Sequence Prediction

This page explains how ICOS-FL uses LSTM networks for time series prediction of system metrics.

Time Series Prediction Overview

Time series prediction is the task of forecasting future values based on previously observed values. In ICOS-FL, this involves predicting future resource metrics like CPU usage, memory consumption, and power usage.

Time Series Prediction

Time Series Prediction with LSTM

The prediction process follows these steps:

  1. Historical Data Collection: Gather time-ordered system metrics

  2. Sequence Formation: Create overlapping sequences of fixed length

  3. Model Training: Train LSTM to map sequences to next values

  4. Prediction: Use trained model to forecast future values

Input Data Characteristics

ICOS-FL works with several types of system metrics:

Metric

Typical Range

Characteristics

CPU Usage

0-100%

Fluctuating, often cyclical patterns

Memory Usage

0-100%

More stable with occasional steps/spikes

Power Consumption

Varies by system

Correlated with CPU but with unique patterns

These metrics pose specific challenges:

  1. Multiscale Patterns: Daily, hourly, and minute-level patterns

  2. Non-stationarity: Statistical properties change over time

  3. Noise: Measurements contain random variations

  4. Spikes and Anomalies: Sudden changes in resource usage

Sequence Formation

ICOS-FL transforms raw time series into sequences suitable for LSTM processing:

Raw Time Series: [v₁, v₂, v₃, v₄, v₅, v₆, v₇, v₈, v₉, ...]

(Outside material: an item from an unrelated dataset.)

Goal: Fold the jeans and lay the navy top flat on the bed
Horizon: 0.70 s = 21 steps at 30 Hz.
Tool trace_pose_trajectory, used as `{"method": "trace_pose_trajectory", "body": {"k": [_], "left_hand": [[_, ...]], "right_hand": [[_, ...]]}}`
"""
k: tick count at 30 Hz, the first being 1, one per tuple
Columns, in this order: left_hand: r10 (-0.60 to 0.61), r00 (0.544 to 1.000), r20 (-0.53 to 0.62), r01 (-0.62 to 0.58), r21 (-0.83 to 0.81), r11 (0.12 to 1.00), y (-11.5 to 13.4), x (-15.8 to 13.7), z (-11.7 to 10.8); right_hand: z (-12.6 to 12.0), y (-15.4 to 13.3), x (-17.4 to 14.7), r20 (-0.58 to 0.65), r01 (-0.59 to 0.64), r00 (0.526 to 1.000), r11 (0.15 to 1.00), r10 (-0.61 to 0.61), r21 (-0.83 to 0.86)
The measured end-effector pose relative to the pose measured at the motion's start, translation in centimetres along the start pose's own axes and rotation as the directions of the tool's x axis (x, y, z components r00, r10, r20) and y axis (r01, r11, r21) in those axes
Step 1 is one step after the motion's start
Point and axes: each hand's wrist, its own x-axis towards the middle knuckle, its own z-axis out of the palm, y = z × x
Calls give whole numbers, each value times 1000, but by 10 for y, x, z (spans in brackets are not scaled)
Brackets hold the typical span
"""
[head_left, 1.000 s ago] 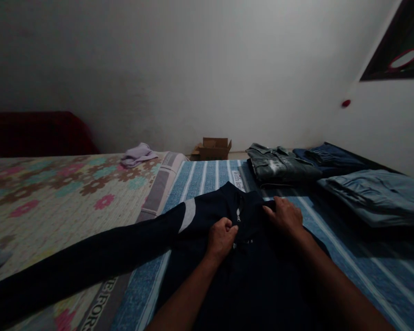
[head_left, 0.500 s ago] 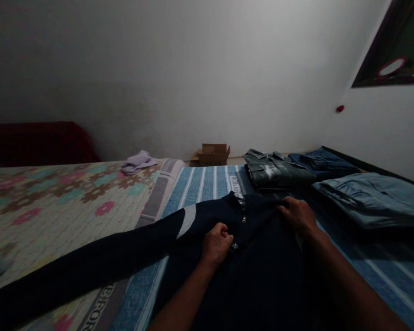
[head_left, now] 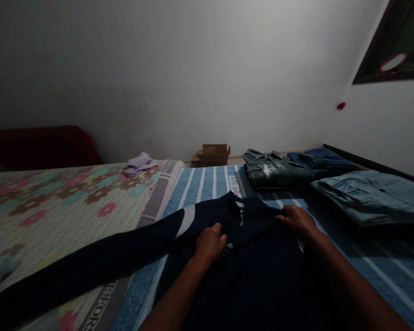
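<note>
"How's the grip?"

"The left hand (head_left: pixel 209 242) sits on the chest of the navy top (head_left: pixel 258 280), fingers curled in; whether they pinch any cloth, I can't tell. The right hand (head_left: pixel 299 221) has the top's shoulder caught between thumb and fingers."

"And how does the top lie?"

"Front up, collar pointing away from the person, its body over the blue striped sheet (head_left: pixel 143 287). One long sleeve (head_left: pixel 117 250) stretches left across the flowered cover (head_left: pixel 76 207)."

"Take me across from the left, then."

"Far left, against the wall (head_left: pixel 193 69), there's something dark red (head_left: pixel 37 149), too dim to make out. On the cover, a grey cloth (head_left: pixel 0 271) is partly cut off at the near left, and a lilac cloth (head_left: pixel 140 164) lies crumpled near the far edge. Further along, the sleeve meets a pale grey patch (head_left: pixel 186 220) by the shoulder."

"What about the middle?"

"An open cardboard box (head_left: pixel 214 155) stands beyond the sheet. Nearer, between the two hands, the zip (head_left: pixel 241 224) is partly undone at the neck."

"And on the right?"

"A folded grey-green jacket (head_left: pixel 278 170) lies beyond the right hand. Beside it are dark blue clothes (head_left: pixel 326 162), with folded light blue clothes (head_left: pixel 379 193) closer in. Higher up, a small red thing (head_left: pixel 341 106) shows on the wall."
</note>
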Motion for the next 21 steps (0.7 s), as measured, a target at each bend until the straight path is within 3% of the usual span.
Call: {"method": "trace_pose_trajectory", "body": {"k": [4, 7, 16, 21], "left_hand": [[33, 995, 92, -33, 1, 999, -6, 1, -6], [49, 994, 97, -51, 16, 999, -6, 2, -13], [3, 988, -155, 20, 145, 989, 2, 47, -45], [-83, 984, -156, 110, 175, 978, -11, 80, -42]], "right_hand": [[-2, 2, -4, 34, 10, 999, 998, -12, 54], [-4, 2, -7, 50, 29, 998, 994, -34, 101], [-5, -5, -20, 82, 139, 980, 916, -182, 377], [-6, -7, -29, 146, 117, 962, 832, -231, 542]]}}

Sequence 1: [v₁, v₂, v₃, v₄, v₅] → Target: v₆
Sequence 2: [v₂, v₃, v₄, v₅, v₆] → Target: v₇
Sequence 3: [v₃, v₄, v₅, v₆, v₇] → Target: v₈
...

This sliding window approach creates a supervised learning problem, where each sequence is an input and the next value is the target.

Data Preprocessing

Before feeding data to the LSTM, ICOS-FL applies these preprocessing steps:

  1. Cleaning: Handle missing values and outliers

  2. Normalization: Scale features to zero mean and unit variance

  3. Sequencing: Create overlapping sequences with time_step length

  4. Split: Divide into training and validation sets

  5. Batching: Group sequences into batches

The normalization step is particularly important:

def _normalize_data(self, df: pd.DataFrame) -> pd.DataFrame:
    """Normalize the dataset using standardization."""
    scaler = StandardScaler()
    normalized_data = scaler.fit_transform(df)
    return pd.DataFrame(normalized_data, columns=df.columns, index=df.index)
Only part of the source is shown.